- [WORK TASK] The data must be copied over exactly and in full.

=======

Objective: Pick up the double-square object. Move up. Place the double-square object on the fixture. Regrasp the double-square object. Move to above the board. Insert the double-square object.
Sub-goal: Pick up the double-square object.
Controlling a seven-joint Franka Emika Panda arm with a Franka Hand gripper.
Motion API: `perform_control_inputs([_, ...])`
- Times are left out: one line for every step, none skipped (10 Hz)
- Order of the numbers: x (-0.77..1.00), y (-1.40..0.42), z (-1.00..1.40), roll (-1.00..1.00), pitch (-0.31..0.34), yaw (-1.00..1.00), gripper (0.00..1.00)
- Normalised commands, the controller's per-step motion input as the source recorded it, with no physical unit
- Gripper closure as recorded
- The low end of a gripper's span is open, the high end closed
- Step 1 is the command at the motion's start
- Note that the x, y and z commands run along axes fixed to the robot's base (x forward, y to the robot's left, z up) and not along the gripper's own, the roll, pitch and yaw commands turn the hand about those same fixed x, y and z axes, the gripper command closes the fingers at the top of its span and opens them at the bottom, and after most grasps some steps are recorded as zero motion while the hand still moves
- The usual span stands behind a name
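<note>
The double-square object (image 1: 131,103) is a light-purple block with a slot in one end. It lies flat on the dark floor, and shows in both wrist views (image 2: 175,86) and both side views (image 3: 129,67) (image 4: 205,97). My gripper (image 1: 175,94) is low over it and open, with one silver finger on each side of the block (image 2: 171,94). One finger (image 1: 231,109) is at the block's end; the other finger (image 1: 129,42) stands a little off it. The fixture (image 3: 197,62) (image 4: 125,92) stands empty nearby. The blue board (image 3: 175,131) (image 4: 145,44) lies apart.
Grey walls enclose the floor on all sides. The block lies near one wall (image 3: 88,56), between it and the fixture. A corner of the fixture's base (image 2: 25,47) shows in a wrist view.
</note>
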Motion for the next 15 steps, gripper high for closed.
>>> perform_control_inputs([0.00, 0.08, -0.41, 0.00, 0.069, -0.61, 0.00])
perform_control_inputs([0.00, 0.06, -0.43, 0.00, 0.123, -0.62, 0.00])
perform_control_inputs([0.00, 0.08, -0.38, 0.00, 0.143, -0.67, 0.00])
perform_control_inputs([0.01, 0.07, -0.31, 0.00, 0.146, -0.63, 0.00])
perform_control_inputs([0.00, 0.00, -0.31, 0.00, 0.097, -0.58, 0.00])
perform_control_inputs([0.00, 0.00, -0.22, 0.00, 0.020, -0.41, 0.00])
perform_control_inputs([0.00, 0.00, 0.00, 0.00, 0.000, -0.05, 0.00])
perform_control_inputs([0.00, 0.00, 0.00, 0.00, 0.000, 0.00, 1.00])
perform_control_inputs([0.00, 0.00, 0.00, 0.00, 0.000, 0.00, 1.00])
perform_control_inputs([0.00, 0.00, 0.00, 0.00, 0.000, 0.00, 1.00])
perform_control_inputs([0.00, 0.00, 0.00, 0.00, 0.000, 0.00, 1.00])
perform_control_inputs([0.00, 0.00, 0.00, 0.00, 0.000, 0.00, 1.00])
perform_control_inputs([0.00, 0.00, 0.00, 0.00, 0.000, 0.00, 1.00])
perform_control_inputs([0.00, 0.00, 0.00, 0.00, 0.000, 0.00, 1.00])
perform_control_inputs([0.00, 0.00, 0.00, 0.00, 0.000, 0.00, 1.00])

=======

- [RESULT]
Objective: Pick up the double-square object. Move up. Place the double-square object on the fixture. Regrasp the double-square object. Move to above the board. Insert the double-square object.
Sub-goal: Pick up the double-square object.
Controlling a seven-joint Franka Emika Panda arm with a Franka Hand gripper.
Motion API: `perform_control_inputs([_, ...])`
- Times are left out: one line for every step, none skipped (10 Hz)
- Order of the numbers: x (-0.77..1.00), y (-1.40..0.42), z (-1.00..1.40), roll (-1.00..1.00), pitch (-0.31..0.34), yaw (-1.00..1.00), gripper (0.00..1.00)
- Normalised commands, the controller's per-step motion input as the source recorded it, with no physical unit
- Gripper closure as recorded
- The low end of a gripper's span is open, the high end closed
- Step 1 is the command at the motion's start
- Note that the x, y and z commands run along axes fixed to the robot's base (x forward, y to the robot's left, z up) and not along the gripper's own, the roll, pitch and yaw commands turn the hand about those same fixed x, y and z axes, the gripper command closes the fingers at the top of its span and opens them at the bottom, and after most grasps some steps are recorded as zero motion while the hand still moves
- The usual span stands behind a name
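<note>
The double-square object (image 1: 131,103) is a light-purple block with a slot in one end. It lies flat on the dark floor, and shows in both wrist views (image 2: 175,86) and both side views (image 3: 129,67) (image 4: 205,97). My gripper (image 1: 175,94) is low over it and open, with one silver finger on each side of the block (image 2: 171,94). One finger (image 1: 231,109) is at the block's end; the other finger (image 1: 129,42) stands a little off it. The fixture (image 3: 197,62) (image 4: 125,92) stands empty nearby. The blue board (image 3: 175,131) (image 4: 145,44) lies apart.
Grey walls enclose the floor on all sides. The block lies near one wall (image 3: 88,56), between it and the fixture. A corner of the fixture's base (image 2: 25,47) shows in a wrist view.
</note>
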Motion for the next 15 steps, gripper high for closed.
>>> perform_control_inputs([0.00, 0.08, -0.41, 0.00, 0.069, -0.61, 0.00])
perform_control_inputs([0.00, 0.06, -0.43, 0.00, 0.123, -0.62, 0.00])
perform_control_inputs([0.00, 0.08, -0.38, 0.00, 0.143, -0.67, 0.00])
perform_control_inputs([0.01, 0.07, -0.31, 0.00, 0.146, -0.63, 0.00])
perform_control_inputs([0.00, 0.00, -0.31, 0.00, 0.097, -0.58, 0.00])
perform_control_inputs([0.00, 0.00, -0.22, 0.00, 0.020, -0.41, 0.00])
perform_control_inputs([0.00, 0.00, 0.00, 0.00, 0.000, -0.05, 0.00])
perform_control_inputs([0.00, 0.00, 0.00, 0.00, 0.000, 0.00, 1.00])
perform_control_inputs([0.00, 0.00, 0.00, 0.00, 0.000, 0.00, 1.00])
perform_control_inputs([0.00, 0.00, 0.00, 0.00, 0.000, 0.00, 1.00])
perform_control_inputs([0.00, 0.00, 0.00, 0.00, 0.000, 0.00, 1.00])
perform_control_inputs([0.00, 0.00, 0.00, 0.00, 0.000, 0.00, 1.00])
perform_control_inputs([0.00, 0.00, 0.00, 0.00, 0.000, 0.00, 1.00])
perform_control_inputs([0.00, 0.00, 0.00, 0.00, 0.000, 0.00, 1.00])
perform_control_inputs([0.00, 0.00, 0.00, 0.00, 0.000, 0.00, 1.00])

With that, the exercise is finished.